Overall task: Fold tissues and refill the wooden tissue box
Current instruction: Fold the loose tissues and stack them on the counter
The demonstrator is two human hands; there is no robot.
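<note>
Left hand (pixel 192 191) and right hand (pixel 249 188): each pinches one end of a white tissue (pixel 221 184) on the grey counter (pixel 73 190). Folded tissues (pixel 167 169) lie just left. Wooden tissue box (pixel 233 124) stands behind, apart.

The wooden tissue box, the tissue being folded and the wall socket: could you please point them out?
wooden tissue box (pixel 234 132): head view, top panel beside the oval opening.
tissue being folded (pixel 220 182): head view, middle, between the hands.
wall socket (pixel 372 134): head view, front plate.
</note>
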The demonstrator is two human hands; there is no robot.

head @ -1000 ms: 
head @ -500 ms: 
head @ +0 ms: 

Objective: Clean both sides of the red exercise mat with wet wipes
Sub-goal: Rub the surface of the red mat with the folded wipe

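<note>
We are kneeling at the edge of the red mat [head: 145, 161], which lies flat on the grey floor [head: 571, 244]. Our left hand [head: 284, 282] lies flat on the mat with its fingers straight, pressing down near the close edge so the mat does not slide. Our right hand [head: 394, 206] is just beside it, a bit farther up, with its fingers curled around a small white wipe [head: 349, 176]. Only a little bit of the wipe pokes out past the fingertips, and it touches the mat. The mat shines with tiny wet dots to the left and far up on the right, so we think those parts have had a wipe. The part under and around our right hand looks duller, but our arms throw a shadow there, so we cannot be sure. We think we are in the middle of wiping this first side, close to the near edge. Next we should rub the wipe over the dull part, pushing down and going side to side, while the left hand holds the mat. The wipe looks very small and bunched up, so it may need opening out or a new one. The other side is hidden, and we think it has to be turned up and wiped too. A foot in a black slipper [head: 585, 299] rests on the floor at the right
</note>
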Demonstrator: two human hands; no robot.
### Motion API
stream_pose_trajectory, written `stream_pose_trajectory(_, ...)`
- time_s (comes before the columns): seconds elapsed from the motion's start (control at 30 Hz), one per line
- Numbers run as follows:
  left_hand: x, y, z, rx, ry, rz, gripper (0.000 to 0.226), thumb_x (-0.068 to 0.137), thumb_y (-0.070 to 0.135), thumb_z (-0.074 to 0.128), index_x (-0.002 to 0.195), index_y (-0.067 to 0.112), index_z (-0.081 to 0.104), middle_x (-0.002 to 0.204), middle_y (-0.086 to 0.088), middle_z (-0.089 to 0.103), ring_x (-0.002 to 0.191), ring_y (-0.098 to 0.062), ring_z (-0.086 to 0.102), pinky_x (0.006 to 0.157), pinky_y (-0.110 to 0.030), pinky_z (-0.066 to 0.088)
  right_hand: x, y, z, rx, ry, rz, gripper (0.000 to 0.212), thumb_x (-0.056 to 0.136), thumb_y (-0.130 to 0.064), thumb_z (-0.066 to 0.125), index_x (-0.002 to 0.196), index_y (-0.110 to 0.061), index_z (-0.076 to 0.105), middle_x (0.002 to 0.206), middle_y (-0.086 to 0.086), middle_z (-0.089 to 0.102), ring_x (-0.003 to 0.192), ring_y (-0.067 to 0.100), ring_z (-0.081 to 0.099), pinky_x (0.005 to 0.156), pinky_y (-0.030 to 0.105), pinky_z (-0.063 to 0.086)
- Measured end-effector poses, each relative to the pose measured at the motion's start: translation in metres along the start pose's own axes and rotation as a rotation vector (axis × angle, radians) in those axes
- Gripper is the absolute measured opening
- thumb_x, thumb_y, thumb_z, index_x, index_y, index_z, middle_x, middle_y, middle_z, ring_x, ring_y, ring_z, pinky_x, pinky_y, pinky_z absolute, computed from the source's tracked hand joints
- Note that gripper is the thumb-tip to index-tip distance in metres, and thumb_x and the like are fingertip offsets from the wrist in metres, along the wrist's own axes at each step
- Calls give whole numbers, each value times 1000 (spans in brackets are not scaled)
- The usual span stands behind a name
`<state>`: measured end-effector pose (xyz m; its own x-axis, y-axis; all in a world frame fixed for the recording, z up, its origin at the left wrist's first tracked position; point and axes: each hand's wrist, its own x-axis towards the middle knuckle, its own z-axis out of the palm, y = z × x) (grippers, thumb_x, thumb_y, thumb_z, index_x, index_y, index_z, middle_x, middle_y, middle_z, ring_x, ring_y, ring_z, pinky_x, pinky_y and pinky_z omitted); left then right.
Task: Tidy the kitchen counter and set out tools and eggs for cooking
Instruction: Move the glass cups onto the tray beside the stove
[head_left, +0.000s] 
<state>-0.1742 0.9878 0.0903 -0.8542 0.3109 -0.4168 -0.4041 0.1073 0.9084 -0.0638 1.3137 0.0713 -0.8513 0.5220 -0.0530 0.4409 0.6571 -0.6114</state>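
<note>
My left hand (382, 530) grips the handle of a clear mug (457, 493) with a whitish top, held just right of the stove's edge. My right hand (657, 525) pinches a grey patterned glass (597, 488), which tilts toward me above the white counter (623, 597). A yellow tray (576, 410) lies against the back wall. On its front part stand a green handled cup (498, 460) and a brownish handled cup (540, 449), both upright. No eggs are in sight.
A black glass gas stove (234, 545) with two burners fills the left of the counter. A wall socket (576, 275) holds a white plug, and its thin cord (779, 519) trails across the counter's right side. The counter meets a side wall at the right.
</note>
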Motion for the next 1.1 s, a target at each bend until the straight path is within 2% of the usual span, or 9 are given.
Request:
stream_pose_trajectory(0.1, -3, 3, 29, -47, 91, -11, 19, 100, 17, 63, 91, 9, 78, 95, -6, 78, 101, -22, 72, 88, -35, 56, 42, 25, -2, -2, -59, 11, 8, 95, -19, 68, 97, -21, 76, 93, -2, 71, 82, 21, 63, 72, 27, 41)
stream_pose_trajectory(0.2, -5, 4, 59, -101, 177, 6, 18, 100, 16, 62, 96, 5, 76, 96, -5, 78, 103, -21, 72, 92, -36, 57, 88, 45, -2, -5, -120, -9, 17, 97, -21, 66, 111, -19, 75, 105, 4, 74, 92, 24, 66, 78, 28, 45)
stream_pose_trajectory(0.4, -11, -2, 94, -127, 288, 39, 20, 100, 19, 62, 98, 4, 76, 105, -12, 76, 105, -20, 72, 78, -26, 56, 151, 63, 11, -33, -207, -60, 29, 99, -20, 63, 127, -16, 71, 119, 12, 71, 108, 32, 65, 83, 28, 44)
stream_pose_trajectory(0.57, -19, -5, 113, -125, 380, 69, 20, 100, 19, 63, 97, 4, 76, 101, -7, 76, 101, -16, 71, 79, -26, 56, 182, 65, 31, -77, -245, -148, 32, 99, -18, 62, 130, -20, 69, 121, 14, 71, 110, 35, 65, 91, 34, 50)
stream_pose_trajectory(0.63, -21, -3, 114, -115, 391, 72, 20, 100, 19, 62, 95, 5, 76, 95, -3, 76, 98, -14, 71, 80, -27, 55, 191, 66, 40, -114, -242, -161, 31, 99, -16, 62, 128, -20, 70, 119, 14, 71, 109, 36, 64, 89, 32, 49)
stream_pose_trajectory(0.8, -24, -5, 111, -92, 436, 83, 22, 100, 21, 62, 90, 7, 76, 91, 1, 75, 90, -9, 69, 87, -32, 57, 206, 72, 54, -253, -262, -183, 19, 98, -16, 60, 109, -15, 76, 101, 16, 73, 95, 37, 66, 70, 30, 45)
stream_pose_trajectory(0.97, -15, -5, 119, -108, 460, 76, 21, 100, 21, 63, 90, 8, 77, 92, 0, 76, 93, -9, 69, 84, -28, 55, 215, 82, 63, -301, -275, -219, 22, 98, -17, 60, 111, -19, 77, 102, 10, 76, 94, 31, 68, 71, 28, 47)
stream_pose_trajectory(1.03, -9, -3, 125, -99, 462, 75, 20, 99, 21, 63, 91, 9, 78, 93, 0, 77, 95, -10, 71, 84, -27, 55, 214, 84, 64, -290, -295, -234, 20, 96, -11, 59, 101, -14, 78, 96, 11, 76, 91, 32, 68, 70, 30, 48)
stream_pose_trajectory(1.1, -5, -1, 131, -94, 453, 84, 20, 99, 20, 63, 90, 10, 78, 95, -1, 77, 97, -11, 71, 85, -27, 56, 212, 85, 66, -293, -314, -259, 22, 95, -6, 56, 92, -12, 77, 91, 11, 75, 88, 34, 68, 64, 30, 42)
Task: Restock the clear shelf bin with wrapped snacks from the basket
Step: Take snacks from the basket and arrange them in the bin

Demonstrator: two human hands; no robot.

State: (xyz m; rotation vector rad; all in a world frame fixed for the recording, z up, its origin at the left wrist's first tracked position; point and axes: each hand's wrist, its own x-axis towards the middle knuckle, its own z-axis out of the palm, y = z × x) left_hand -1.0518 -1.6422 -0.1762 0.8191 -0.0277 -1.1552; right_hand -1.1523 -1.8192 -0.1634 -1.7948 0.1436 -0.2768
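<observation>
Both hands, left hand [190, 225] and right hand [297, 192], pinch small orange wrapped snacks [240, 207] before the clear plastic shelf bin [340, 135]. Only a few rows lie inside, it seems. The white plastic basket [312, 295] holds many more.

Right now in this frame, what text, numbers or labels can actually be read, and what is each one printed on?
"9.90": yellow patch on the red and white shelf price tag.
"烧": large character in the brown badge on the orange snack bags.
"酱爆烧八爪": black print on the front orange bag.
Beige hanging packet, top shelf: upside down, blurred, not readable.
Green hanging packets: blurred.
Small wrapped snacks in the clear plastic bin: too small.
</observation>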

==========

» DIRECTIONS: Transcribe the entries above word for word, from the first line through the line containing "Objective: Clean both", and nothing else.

» OUTPUT BELOW:
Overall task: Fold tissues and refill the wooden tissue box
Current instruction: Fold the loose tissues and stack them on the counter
The demonstrator is two human hands; there is no robot.
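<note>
Left hand (pixel 192 191) and right hand (pixel 249 188): each pinches one end of a white tissue (pixel 221 184) on the grey counter (pixel 73 190). Folded tissues (pixel 167 169) lie just left. Wooden tissue box (pixel 233 124) stands behind, apart.

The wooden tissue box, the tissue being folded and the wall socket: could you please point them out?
wooden tissue box (pixel 234 132): head view, top panel beside the oval opening.
tissue being folded (pixel 220 182): head view, middle, between the hands.
wall socket (pixel 372 134): head view, front plate.
</note>
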The demonstrator is two human hands; there is no robot.

head @ -1000 ms: 
head @ -500 ms: 
head @ +0 ms: 

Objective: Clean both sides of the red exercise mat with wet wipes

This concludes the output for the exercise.